### Task description
Repeat the listing below word for word, stopping after the line that contains "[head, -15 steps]".

### Supplied data
Segment Open

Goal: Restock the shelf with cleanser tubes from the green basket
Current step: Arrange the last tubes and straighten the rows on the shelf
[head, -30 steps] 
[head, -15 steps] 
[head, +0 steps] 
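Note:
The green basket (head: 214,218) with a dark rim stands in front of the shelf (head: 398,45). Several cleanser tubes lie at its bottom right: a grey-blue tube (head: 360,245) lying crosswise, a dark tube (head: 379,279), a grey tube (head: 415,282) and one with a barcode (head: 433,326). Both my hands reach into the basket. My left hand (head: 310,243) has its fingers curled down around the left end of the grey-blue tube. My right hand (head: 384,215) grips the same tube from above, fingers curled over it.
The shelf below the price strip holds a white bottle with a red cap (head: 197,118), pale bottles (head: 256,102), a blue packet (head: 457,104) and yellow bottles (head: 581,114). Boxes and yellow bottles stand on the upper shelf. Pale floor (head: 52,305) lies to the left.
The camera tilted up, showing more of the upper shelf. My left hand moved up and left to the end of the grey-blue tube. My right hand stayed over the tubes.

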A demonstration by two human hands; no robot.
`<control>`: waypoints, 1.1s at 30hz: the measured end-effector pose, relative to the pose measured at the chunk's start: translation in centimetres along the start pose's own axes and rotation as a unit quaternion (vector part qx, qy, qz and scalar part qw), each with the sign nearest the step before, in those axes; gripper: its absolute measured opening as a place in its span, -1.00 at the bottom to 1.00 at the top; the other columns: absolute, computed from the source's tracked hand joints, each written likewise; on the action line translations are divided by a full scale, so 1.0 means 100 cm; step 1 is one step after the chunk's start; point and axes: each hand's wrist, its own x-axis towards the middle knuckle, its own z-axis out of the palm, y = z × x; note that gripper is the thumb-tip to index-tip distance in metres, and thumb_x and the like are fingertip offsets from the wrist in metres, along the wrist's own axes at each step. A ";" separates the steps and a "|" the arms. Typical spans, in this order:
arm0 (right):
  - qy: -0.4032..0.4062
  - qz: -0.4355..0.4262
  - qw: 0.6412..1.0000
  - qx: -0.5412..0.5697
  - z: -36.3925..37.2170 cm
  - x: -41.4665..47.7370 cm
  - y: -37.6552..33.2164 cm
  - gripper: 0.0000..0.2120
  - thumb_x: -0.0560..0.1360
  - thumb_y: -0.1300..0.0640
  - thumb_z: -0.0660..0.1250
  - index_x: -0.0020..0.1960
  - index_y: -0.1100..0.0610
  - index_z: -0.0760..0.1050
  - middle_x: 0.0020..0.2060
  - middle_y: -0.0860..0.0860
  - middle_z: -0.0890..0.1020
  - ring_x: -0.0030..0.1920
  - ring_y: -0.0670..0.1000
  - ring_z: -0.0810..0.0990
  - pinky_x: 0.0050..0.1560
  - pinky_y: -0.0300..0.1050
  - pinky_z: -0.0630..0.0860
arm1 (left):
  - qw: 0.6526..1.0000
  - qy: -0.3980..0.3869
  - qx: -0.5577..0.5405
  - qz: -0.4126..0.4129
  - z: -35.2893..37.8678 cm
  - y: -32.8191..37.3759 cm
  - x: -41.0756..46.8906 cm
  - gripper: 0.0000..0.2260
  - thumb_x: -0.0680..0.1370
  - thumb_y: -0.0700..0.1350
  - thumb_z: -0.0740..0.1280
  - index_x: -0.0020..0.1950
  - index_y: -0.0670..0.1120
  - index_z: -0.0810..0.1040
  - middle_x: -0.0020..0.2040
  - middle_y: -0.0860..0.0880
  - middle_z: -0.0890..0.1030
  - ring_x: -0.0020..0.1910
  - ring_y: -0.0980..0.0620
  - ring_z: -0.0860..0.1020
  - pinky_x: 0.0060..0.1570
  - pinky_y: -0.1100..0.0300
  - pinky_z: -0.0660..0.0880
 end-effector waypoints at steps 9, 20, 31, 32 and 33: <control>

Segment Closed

### Task result
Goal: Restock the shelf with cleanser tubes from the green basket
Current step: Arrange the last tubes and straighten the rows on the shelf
[head, -30 steps] 
[head, -15 steps] 

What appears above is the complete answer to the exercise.